Now the vegetable vendor was sobbing, and the crowd was murmuring. The cop started demanding that the other vendors let him test their scales. Of course, they all refused. (Hmmm...) But his point was made, and he began to back off.

I thought this was brilliant. As far as I could tell, nobody got arrested, nobody got fined, nobody ended up with a "criminal record." But don't you think everybody in that town is going to know who was cheating them? In addition to her damaged reputation, the vendor is going to have to buy a new scale, a non-trivial financial burden which can be construed as a punishment as well. But presumably her new scale will not be loaded in her favor.
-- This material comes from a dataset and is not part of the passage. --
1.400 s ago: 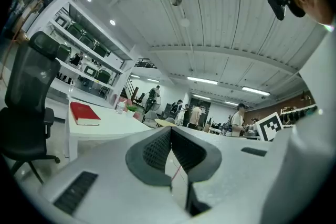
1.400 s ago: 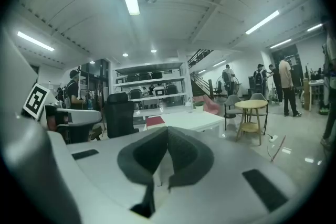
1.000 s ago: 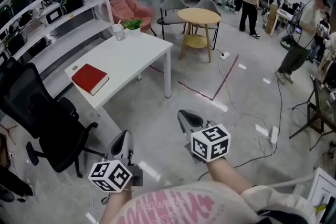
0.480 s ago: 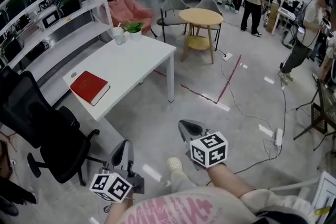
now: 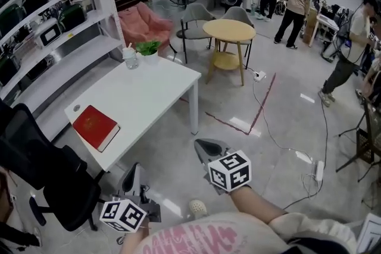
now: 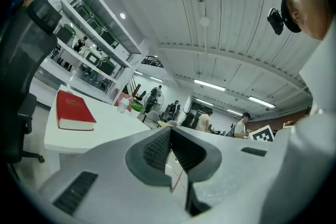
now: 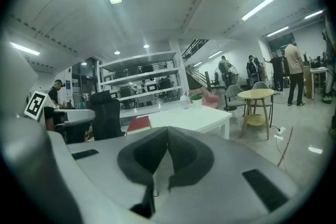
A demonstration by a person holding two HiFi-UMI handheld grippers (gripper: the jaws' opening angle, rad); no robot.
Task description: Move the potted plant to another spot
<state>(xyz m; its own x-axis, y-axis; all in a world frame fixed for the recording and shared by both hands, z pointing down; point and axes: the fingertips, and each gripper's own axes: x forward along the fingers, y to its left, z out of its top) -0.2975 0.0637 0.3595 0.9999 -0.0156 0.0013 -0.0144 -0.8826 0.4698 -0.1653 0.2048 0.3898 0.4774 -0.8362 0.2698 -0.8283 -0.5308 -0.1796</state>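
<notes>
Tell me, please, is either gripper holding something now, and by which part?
Nothing is held. The left gripper and the right gripper are shut and empty; the potted plant stands untouched on the table.

Your left gripper (image 5: 134,168) and right gripper (image 5: 200,144) have pale grey, rounded shells lined with dark ribbed pads (image 6: 156,148); each carries a white cube (image 5: 230,171) printed with black square markers; you wear a white top (image 5: 202,238) with pink lettering, a cream sleeve (image 5: 300,224) on the right, and a pale shoe (image 5: 197,207).
</notes>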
It is the public nature of this drama that made it work. The actions of both the cheating vendor and the heroic policeman were made part of the public record much more powerfully than they could ever have been within our system, despite the best sunshine laws and most vigilant watchdogs.
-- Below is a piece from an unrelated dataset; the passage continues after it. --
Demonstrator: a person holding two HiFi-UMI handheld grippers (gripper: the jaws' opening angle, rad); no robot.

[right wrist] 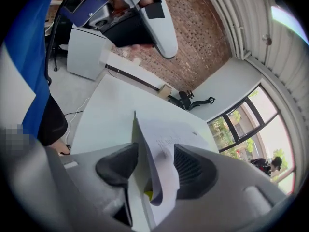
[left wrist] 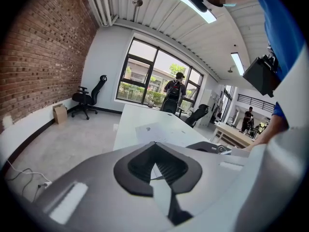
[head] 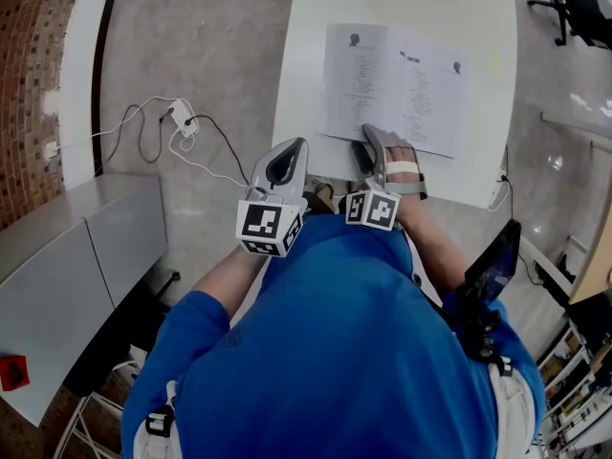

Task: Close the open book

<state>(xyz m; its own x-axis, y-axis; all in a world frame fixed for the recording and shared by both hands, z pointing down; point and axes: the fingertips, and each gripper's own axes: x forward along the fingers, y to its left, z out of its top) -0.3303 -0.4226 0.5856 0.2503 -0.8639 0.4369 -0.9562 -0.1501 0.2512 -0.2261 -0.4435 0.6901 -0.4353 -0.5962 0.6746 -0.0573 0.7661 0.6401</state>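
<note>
Now my right gripper [head: 369, 143] tilts down onto the near edge of the open book [head: 397, 79], which lies flat on the white table [head: 306, 27]. Its jaws are wide, with a curled page loose between them. My left gripper [head: 295, 151] hangs just off the table's near corner, jaws together and empty.

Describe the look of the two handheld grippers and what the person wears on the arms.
The left gripper and right gripper are pale grey, tapered shells with black ribbed pads. Each carries a white cube printed with black square markers. The person wears a blue top.
</note>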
You can see everything for yourself here. Not only do you get to see the chicken clucking before you eat it for dinner, we vegetarians commonly walk into restaurant kitchens to peruse the vegetables and select those that look most appetizing. When you get your bike fixed, you stand around while the repairs are made on the sidewalk in front of you. Dentist chairs are set up in the front windows of downtown storefronts, with the patients on display like department store mannequins. Even hospital clinics keep their beds in the front rooms for everyone entering to see.

Works in progress are not off limits. We have ridden buses along highways that were in such a state of construction that it is difficult to determine when, if ever, a road is closed for repairs. I gained a new respect for the value of a good road when I saw men and woman with nothing more than hand tools, smashing rock, sifting gravel, mixing and pouring concrete, and grading the ground right beneath our wheels. The fact that our bus was bouncing in and out of craters, or fording streams on boards did not seem to be an issue. The only time we stopped was when the blasting crew needed time to blow holes in the side of the mountain above us.
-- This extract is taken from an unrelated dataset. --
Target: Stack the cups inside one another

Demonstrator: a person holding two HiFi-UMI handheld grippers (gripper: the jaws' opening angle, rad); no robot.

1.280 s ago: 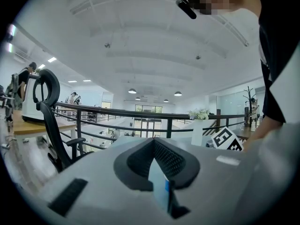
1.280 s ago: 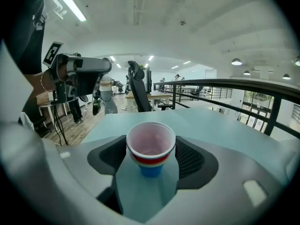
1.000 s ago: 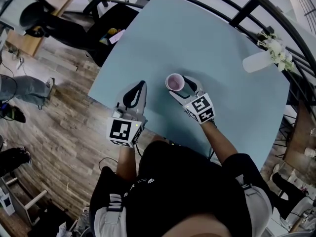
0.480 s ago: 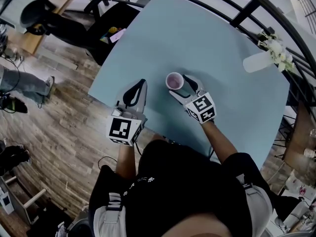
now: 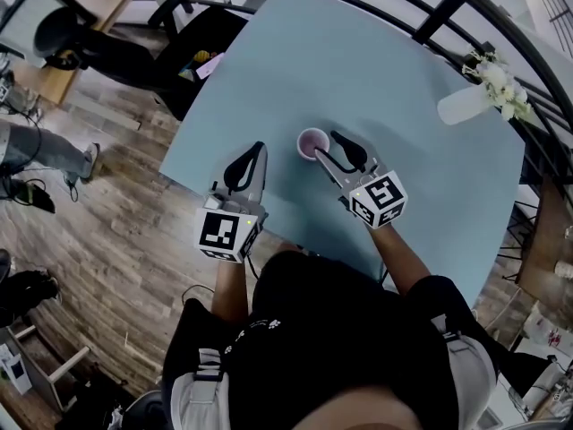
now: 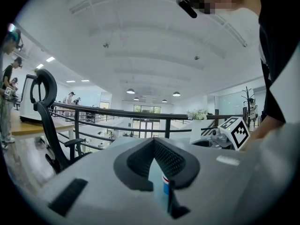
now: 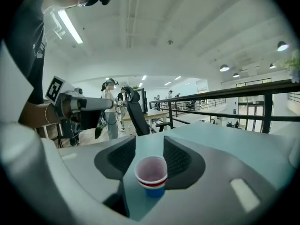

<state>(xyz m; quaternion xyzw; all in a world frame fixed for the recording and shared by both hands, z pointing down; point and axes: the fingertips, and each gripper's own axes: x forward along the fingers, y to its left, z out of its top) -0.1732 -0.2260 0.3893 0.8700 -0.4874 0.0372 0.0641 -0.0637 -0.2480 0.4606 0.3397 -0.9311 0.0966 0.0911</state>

If you've ever been intrigued by a David Macaulay book, you would love it here. Watching that road get built I had a whole new vision of construction. The road through the mountains was being built *out* of the mountain. The rocks and sand of the hillside, with the help of a little cement and a lot of labor, was reemerging as highway pavement. It was like seeing a bird building a nest out of the nearby twigs and grasses.

On another stretch of road we saw an "asphalt factory." It was built on the slope of a switchback. At the top was a horribly crude, gas powered, lurching engine, with a hopper and crushing rollers. Into this, men threw small boulders. From the bottom, freshly cracked gravel spilled out and tumbled down the mountainside. At the bottom of the "factory", the gravel was fed into a rotating mixer filled with bubbling tar. From here it was shoveled into waiting trucks, hot and fresh, and used to patch potholes.

There may seem to be a world of difference between public humiliation and primitive manufacturing. But I don't think so. I see it all as a sign of a culture where distinctions between that which can be acceptably seen, and that which must be hidden are not based on what is necessarily attractive. It is evidence of a strict practicality which holds that to be necessary is sufficient to being acceptable.

Judgments of acceptability then have nothing to do with aesthetics and very little to do with what we think of as decency. In such an environment, a lack of privacy and the resulting public scrutiny are not such bad ideas. They enforce a kind of peer review for what could otherwise become very self-serving behavior. Consider some things that do stay out of view: everyone knows that bribery and corruption are going on behind closed doors, but nobody can do anything about it. This does not make the best argument for privacy.

I can't say I'm prepared to have my business put up on stage, but I don't know whether it's guilt or modesty that prevents me. I do know that I no longer mind when people check out my market purchases; in fact, I've started to do the same.